For the first part, Anandtech recorded and correlated the following data: power state distribution, frequency distribution, and run-queue depth - which is an exact representation of the number of threads running through the system. Not only did Anandtech measure the right thing, they did so in a comprehensive manner to give us a detailed representation of how the big.LITTLE SOC behaves under Android. Please take your time and read through the article, it really is worth the read.
They measured whether the system doing a given task could use those resources but never measured if it was advantageous to use those resources in the way they were used. (The principle of big.LITTLE is that it is so but this has NOT been demonstrated). In other words there is no data to show that those cores are doing anything useful.
For instance, loading a webpage http://www.anandtech.com/show/9518/the-mobile-cpu-corecount-debate/2
What is interesting to see here is that even though it's mostly just 1 large thread that requires performance on the big cores, most of the other cores still have some sort of activity on them which causes them to not be able to fall back into their power-collapse state. As a result, we see them stay within the low-residency clock-gated state.
In other words the other high power cores are not being shut off despite there being little need for them. Is this power and performance efficient? Don't know - the article never discusses this. Multiple big cores are also used while scrolling. Is this needed? Probably not, much less multiple big cores (could power off the big cores entirely and simply use the small cores (like 2 or so) for tasks like scrolling.
AT's article demonstrates that multiple cores are used for everyday tasks but they have not demonstrated that they are in any way, shape, or form needed.
There is no control group.
I'm not saying this article is useless. AT did disprove that in big.LITTLE cpus the cores are not going completely idle but they did not show that big.LITTLE (or even having that many cores) was in any way advantageous.
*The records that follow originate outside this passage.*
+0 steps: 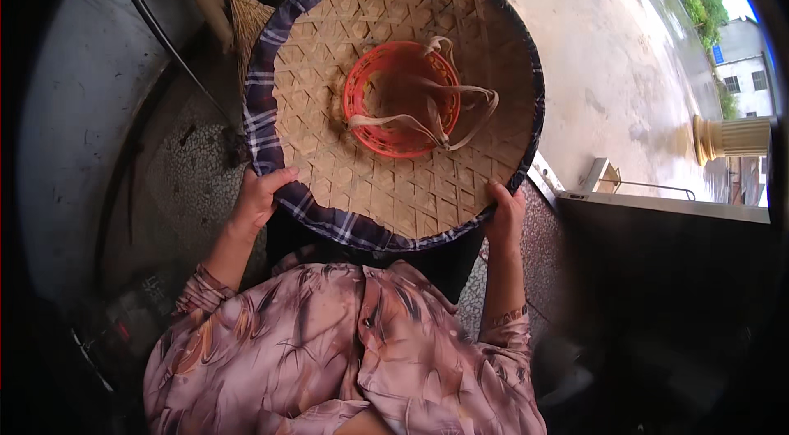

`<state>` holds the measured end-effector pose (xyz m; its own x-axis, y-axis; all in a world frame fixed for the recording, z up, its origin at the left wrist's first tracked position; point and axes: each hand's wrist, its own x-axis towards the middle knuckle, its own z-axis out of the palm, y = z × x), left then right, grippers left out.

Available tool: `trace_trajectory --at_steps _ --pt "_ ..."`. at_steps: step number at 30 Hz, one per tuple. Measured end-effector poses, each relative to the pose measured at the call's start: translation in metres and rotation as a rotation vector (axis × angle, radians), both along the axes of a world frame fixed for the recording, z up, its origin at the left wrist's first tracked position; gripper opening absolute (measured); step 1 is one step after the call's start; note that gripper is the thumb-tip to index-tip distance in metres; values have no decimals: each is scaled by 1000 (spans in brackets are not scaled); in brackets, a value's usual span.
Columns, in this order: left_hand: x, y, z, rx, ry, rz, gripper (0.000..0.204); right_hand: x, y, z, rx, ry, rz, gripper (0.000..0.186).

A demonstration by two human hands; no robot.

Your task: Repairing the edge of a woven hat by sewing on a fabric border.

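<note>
Held up in front of me is a wide woven bamboo hat, its underside facing me. Dark plaid cloth covers its rim. A round red plastic band sits in the middle of the underside, and a pale cloth strap hangs loosely across it. My left hand grips the rim at the lower left, thumb over the inner side. At the lower right my right hand grips the rim the same way. The fingers behind the rim are mostly hidden.
A straw broom leans by the wall at the upper left, near a dark cable. Below is a speckled floor. To the right, past a door threshold, lies a pale paved yard with a column.
</note>
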<state>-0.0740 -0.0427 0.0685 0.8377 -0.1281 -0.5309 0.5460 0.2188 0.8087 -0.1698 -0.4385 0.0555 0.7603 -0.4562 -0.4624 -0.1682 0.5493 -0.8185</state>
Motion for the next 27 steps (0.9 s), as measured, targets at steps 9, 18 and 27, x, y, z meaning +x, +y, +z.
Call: trace_trajectory --at_steps 9,18,27 --pt "8 -63 24 369 -522 64 40 -22 -33 -17 -145 -71 -11 33" --pt "-57 -98 54 522 -1389 -780 27 -34 -25 -12 -153 -103 2 27" --pt "-68 -114 22 567 -1240 -854 43 -26 -31 -2 -644 -3 22 33"
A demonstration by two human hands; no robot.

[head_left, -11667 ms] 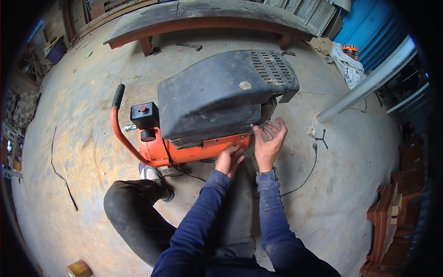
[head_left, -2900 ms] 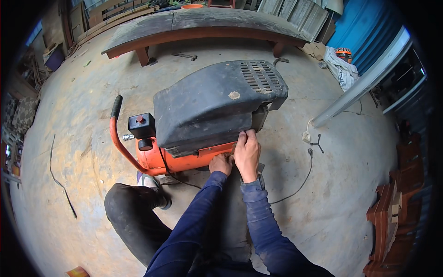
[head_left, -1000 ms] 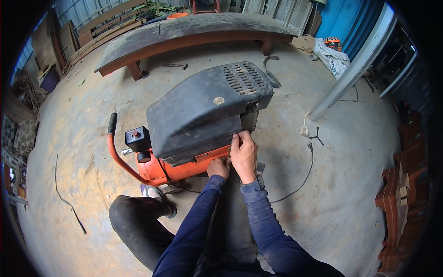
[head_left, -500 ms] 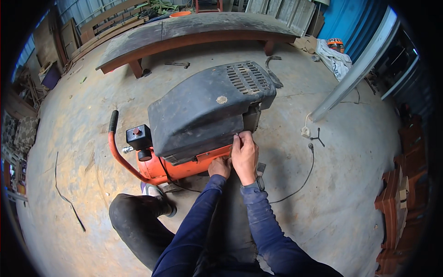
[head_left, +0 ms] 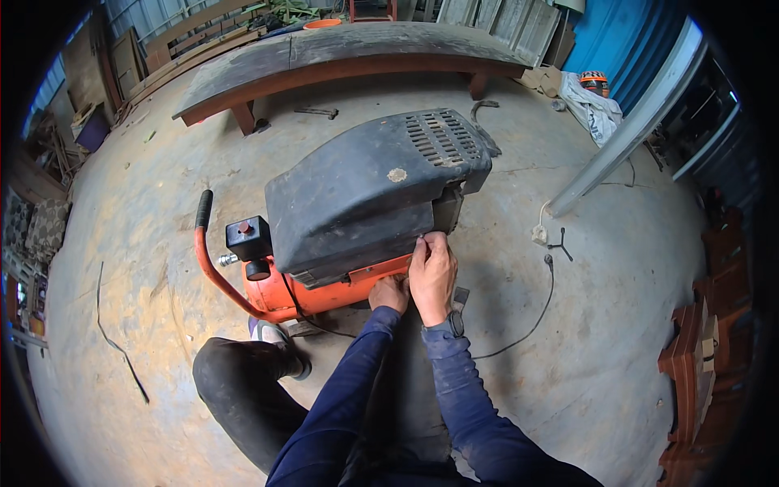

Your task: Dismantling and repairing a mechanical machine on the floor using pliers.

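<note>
An air compressor stands before me on the floor, with a black plastic cover (head_left: 357,187) over an orange tank (head_left: 324,300). My right hand (head_left: 434,276) is at the cover's lower right corner, thumb and fingers pinched together there. Whatever is between those fingertips is too small to make out. Lower and just left of it, my left hand (head_left: 389,294) is curled against the tank's right end. Its fingertips are hidden, and so is anything they hold. At the tank's left end are a curved orange handle (head_left: 213,268) with a black grip and a black switch box (head_left: 247,237).
A black cable with a plug (head_left: 548,260) lies on the floor to the right, near a small three-armed tool (head_left: 561,245) and a metal post (head_left: 625,130). A low wooden platform (head_left: 349,69) stands behind the compressor. A T-shaped tool (head_left: 318,112) lies before it. Brown wooden pieces (head_left: 694,373) stand far right.
Both hands keep their places at the compressor, the right one still pinched at the cover's corner. The whole view has shifted very slightly.
</note>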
For the second part, it seems to me you imply that optimised multithreaded software running on many cores needs proof of efficiency (perf, power, or both). No offense, but for you to claim that in a scenario when the browser can use up to 6-8 threads, using the additional available cluster of power optimised cores does not yield additional efficiency gains is a bit much. You're entitled to your opinion though, maybe we'll get the chance to compare results in a test with the little cores disabled, since that's the only way we can maintain data consistency (keep software and CPU arch/process the same).
Many programs will use quite a few threads - that doesn't mean that that many cores are needed (i.e. a game like battlefield will use dozens of threads but because most of those threads are very low usage there is no gain to using a CPU with more than about 6-8 cores. All those low usage threads can be thrown onto a single core and even then that core is barely active).